Fans of 3D printing say it has the potential to revolutionize medicine—think 3D-printed skin, ears, bone scaffolds, and heart valves. Now, prosthetic ovaries made of gelatin have allowed mice to conceive and give birth to healthy offspring. Such engineered ovaries could one day be used to help restore fertility in cancer survivors rendered sterile by radiation or chemotherapy.
This “landmark study” is a “significant advance in the application of bioengineering to reproductive tissues,” says Mary Zelinski, a reproductive scientist at the Oregon National Primate Research Center in Beaverton who was not involved with the work.
The researchers used a 3D printer with a nozzle that fired gelatin, derived from the collagen that’s naturally found in animal ovaries. The scientists built the ovaries by printing various patterns of overlapping gelatin filaments on glass slides—like building with Lincoln Logs, but on a miniature scale: Each scaffold measured just 15 by 15 millimeters. The team then carefully inserted mouse follicles—spherical structures containing a growing egg surrounded by hormone-producing cells—into these “scaffolds.” The scaffolds that were more tightly woven hosted a higher fraction of surviving follicles after 8 days, an effect the team attributes to the follicles having better physical support.
The researchers then tested the more tightly woven scaffolds in live mice. The researchers punched out 2-millimeter circles through the scaffolds and implanted 40–50 follicles into each one, creating a “bioprosthetic” ovary. They then surgically removed the ovaries from seven mice and sutured the prosthetic ovaries in their place. The team showed that blood vessels from each mouse infiltrated the scaffolds. This vascularization is critical because it provides oxygen and nutrients to the follicles and allows hormones produced by the follicles to circulate in the blood stream.
The researchers allowed the mice to mate, and three of the females gave birth to healthy litters, the team reports today in Nature Communications. The mice that gave birth also lactated naturally, which demonstrated that the follicles embedded in the scaffolds produced normal levels of hormones.

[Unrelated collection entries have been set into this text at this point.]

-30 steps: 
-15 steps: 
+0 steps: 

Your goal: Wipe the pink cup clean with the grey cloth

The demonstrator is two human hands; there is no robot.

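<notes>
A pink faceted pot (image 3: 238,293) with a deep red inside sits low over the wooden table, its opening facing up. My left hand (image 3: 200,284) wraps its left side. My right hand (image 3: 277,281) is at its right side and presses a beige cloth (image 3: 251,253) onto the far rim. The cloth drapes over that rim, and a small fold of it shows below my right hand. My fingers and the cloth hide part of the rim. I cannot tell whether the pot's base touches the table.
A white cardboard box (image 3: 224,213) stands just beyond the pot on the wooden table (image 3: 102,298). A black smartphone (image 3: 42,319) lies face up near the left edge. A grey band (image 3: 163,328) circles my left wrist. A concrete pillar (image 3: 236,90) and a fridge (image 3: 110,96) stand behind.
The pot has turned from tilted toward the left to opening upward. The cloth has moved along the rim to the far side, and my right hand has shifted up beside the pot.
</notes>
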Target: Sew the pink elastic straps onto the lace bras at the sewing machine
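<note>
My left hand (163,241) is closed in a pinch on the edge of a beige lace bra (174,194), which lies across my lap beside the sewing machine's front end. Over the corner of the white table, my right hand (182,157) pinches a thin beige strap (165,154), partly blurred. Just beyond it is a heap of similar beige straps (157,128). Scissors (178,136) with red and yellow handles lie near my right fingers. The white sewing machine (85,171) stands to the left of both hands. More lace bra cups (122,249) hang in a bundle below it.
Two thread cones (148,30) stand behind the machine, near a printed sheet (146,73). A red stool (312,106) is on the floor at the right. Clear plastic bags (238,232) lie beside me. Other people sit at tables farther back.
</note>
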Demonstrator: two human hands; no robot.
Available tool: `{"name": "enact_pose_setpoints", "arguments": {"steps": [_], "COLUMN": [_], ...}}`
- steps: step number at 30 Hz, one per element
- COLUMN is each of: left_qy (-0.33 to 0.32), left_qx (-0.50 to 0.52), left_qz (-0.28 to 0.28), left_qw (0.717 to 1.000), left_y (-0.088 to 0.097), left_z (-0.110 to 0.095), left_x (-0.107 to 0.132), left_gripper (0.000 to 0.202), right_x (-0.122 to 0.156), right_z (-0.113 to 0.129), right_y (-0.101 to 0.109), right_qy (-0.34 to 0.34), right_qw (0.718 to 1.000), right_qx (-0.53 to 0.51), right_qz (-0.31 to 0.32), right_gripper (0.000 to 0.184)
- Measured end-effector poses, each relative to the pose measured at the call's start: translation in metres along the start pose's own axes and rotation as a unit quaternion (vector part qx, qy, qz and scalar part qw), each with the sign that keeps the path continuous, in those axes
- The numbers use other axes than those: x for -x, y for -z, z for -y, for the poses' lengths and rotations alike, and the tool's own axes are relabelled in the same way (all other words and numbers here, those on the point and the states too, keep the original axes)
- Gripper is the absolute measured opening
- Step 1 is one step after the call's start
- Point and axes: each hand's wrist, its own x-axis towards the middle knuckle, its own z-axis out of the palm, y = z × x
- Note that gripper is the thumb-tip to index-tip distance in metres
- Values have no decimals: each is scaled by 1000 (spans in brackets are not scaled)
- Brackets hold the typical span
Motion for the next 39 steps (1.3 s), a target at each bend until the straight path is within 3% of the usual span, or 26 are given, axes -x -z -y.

The team is hopeful that similar bioprosthetic ovaries can be implanted in human patients to restore fertility, using a patient’s own previously extracted follicles or donated samples. But that is a long way off. Ovarian scaffolds for humans will need to be specifically designed to host blood vessels because of their larger size, a challenge any large “printed” body part will have to overcome, says Nicolas Sigaux, a surgeon focused on medical applications of 3D printing at the Lyon-Sud Hospital Center in France. “Vascularization is the main limitation to printing large pieces of functional tissue.” Once this problem is solved, ready-to-implant organs should be possible with 3D bioprinting, he notes.